It seems these days we're ambivalent toward the production of stuff, or even antagonistic to it in many cases. So we have less stuff. Combine this with giving people more money and you get inflation.




> It seems these days we're ambivalent toward the production of stuff, or even antagonistic to it in many cases.

I cannot emphasize this enough. Wealthy Western nations have been wealthy for so long that people know how to cut up the pie in different sizes more so than they know how to bake more.


The negative moralizing of other people existing is genuinely out of control in California. From housing, to transportation, to climate change, to conservation, the major cities just causally like to pretend that if we can may other people go away, it'll solve our problems. It's thrown around causally like it's the state of nature, or an actual workable solution to anything.


I think the basis for this feeling is that people keep moving here.

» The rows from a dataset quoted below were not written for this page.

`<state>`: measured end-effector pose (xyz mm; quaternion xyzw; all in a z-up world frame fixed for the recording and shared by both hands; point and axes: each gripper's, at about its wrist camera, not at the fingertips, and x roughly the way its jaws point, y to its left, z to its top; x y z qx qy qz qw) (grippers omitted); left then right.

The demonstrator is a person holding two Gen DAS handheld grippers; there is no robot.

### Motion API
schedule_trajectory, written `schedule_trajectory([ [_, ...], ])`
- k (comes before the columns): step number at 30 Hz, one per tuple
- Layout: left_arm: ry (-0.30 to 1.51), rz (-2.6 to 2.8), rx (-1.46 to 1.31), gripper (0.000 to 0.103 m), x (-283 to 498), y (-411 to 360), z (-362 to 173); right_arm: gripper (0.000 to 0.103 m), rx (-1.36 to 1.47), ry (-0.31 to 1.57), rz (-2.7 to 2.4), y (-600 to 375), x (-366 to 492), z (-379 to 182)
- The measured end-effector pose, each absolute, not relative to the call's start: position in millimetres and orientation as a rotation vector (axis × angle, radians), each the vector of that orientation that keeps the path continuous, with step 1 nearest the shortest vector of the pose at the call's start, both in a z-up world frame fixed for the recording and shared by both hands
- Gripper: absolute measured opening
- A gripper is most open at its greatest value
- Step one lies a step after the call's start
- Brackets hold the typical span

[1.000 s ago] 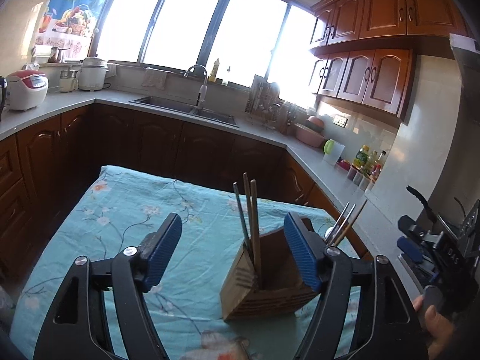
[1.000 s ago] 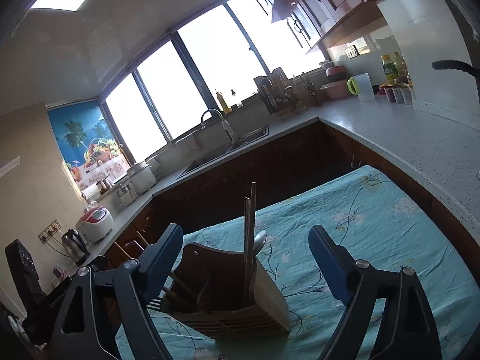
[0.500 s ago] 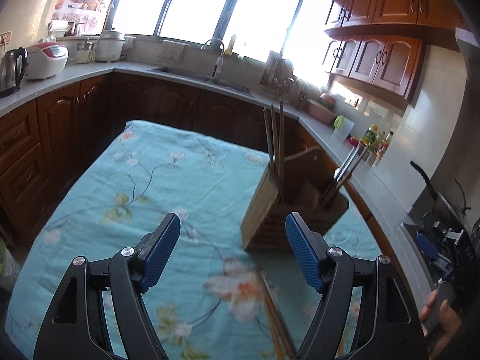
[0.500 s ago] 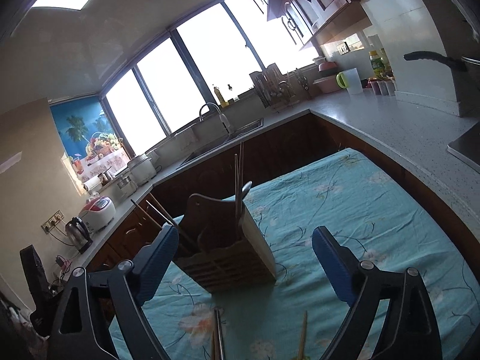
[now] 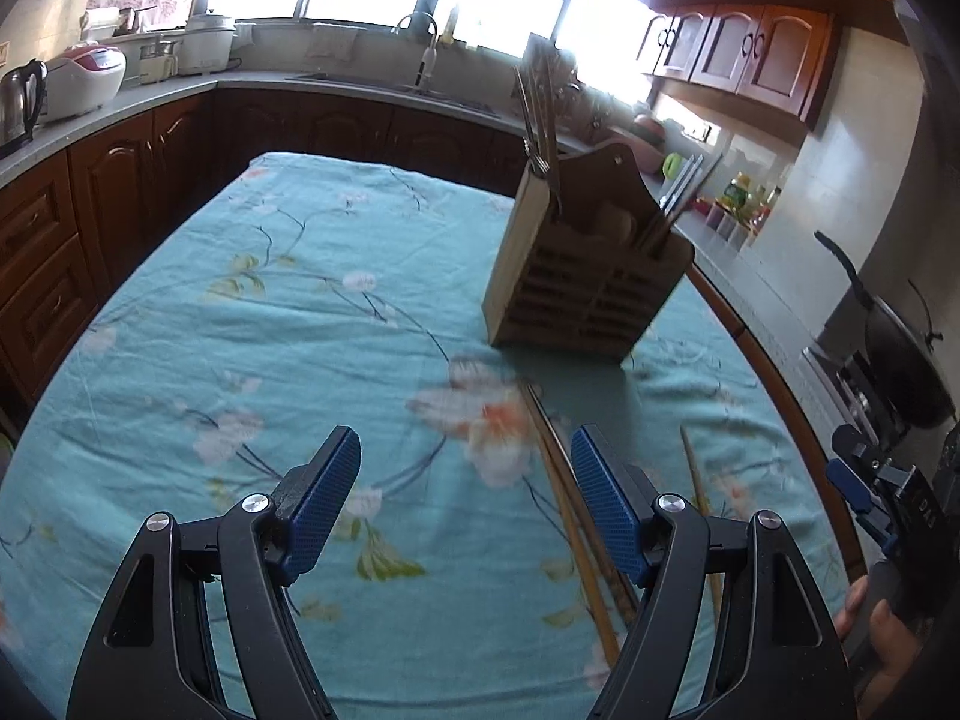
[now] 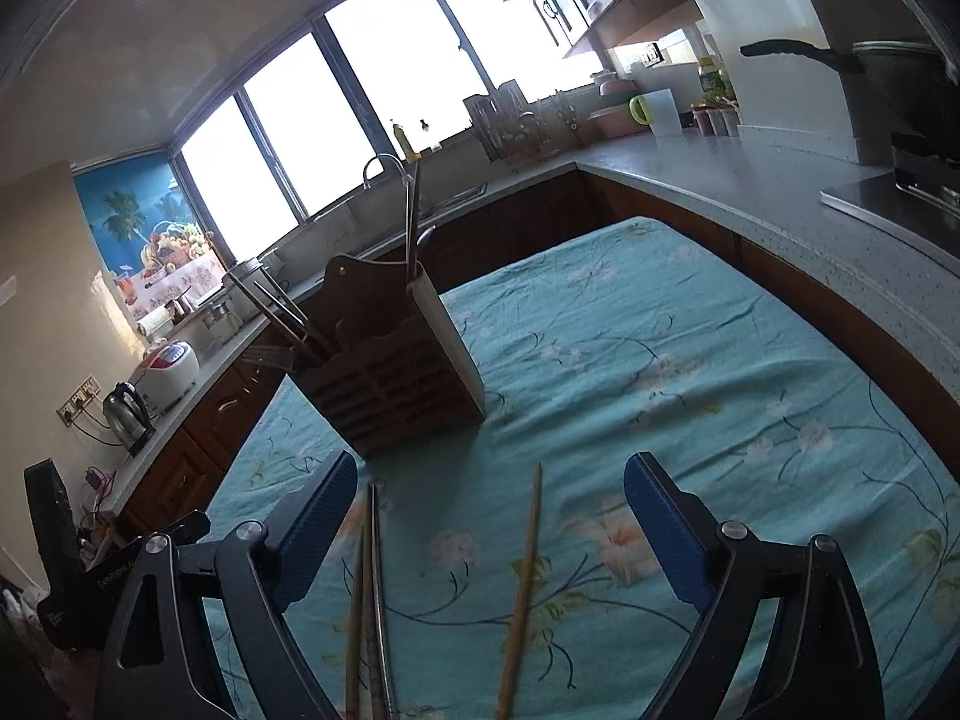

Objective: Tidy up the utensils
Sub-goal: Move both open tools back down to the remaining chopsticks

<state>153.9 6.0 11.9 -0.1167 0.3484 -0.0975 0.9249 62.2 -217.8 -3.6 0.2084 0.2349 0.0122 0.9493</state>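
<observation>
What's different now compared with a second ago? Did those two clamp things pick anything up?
No, nothing was picked up. Both cameras tipped downward: the wooden holder now sits farther up in each view, and loose chopsticks on the flowered cloth have come into sight. The left gripper and right gripper are open and empty, as before. The holder and its utensils stayed put.

Wooden utensil holder upright on floral cloth, loose chopsticks lying flat before it
</observation>
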Motion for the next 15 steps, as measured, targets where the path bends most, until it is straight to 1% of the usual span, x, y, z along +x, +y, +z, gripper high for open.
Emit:
schedule_trajectory([
  [7, 0.783, -0.230, -0.202, 0.074, 147, -14, -7, 0.092, 0.428, 0.519, 0.016, -216, 54, -20],
  [15, 0.874, -0.253, -0.107, 0.074, 161, -44, -23, 0.090, 0.400, 0.568, 0.018, -205, 58, -30],
])
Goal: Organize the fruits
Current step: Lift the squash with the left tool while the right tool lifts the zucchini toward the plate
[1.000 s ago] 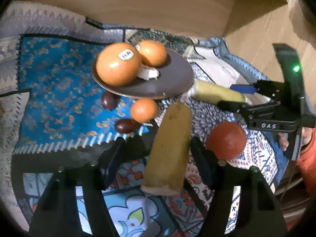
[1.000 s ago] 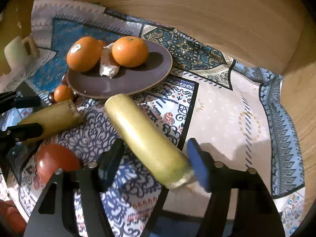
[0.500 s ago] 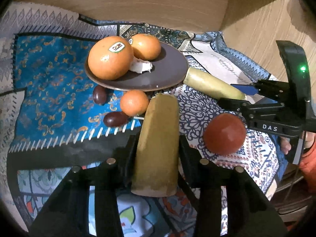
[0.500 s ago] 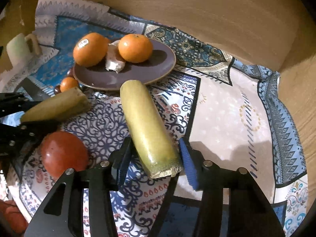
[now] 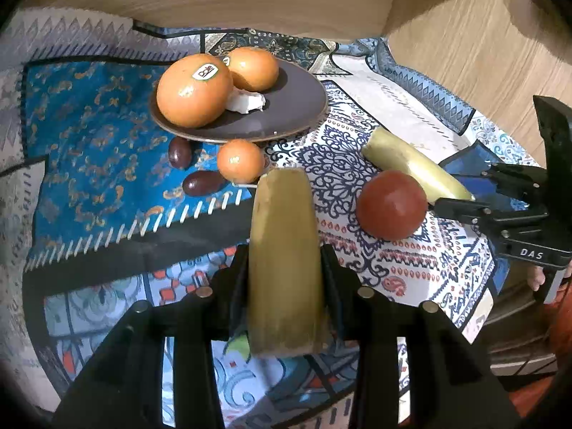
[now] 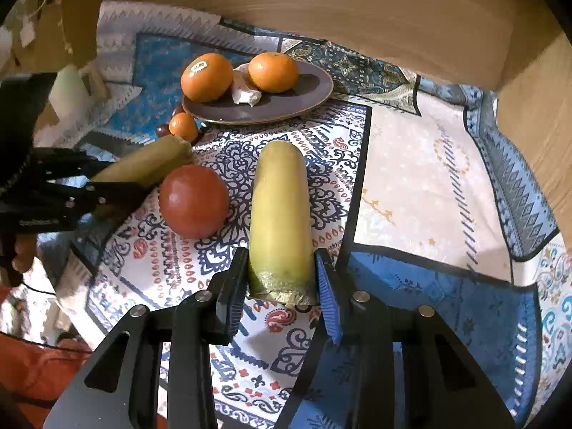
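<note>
My left gripper (image 5: 284, 268) is shut on a yellow-green banana half (image 5: 282, 261), cut end toward the camera. My right gripper (image 6: 280, 275) is shut on the other banana half (image 6: 280, 214), held at its cut end; it also shows in the left wrist view (image 5: 411, 164). A red tomato (image 5: 391, 204) lies on the cloth between the two halves, also in the right wrist view (image 6: 193, 201). A dark plate (image 5: 286, 114) carries two oranges (image 5: 195, 94) (image 5: 254, 68) and a garlic bulb (image 5: 246, 100).
A small orange (image 5: 240, 160) and two dark dates (image 5: 180, 152) (image 5: 202, 183) lie just in front of the plate. A patterned cloth (image 6: 429, 178) covers the table. A wooden wall (image 6: 357, 10) rises behind. A pale mug (image 6: 73, 87) stands at the far left.
Both grippers closed from open onto their banana halves. The right banana half swung from slanted to pointing straight ahead, and the tomato now sits nearer both grippers.
</note>
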The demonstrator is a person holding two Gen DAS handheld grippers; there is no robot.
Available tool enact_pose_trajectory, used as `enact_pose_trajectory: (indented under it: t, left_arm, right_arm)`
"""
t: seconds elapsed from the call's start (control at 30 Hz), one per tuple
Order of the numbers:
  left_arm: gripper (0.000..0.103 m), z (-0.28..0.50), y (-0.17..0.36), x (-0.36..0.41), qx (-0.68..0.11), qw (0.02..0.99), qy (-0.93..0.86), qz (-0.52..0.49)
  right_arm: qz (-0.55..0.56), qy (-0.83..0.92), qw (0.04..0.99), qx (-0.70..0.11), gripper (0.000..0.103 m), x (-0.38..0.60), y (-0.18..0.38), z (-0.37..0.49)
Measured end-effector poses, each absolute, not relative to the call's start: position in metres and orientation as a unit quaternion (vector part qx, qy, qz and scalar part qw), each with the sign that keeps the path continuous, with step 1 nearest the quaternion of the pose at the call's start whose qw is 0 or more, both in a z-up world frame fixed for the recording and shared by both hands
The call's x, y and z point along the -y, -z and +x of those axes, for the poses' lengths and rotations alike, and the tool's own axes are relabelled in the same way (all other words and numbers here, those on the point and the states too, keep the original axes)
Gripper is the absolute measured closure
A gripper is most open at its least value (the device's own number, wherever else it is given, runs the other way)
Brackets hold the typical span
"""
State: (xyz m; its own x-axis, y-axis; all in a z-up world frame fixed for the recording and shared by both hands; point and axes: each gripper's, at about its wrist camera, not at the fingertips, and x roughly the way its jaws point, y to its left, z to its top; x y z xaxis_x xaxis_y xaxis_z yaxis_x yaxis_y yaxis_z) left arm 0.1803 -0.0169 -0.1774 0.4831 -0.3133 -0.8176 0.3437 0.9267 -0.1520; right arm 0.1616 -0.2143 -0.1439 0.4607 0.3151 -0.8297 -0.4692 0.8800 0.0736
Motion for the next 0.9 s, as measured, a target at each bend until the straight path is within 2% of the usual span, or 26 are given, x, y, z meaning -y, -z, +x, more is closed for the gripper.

We feel it when traffic gets worse, etc... Not really sure IF there's a real solution. The more people there are, the worse things get in small spaces. We have an entire country that is mostly empty.


> I think the basis for this feeling is that people keep moving here. We feel it when traffic gets worse

A city in Japan would build new dense neighborhoods and a new commuter rail line to serve them. A city in California would refuse to build new homes nearby, so people are forced to live in a far-away suburb and commute 2 hours by car. Then Californians complain about increasing traffic congestion.


https://www.reddit.com/r/movingtojapan/comments/7g9n6e/music...

https://www.reddit.com/r/ImTheMainCharacter/comments/11aqayg...

Japanese people are NOTHING like Americans. Stop saying CA should build like Japan unless you're willing to kick out the loud assholes.


Construction zones in Japan have barriers erected around them with digital noise meters (in decibels). Painted next to the meters are the legal limits, and a phone number to call the authorities if they're exceeded. Try that in the U.S.!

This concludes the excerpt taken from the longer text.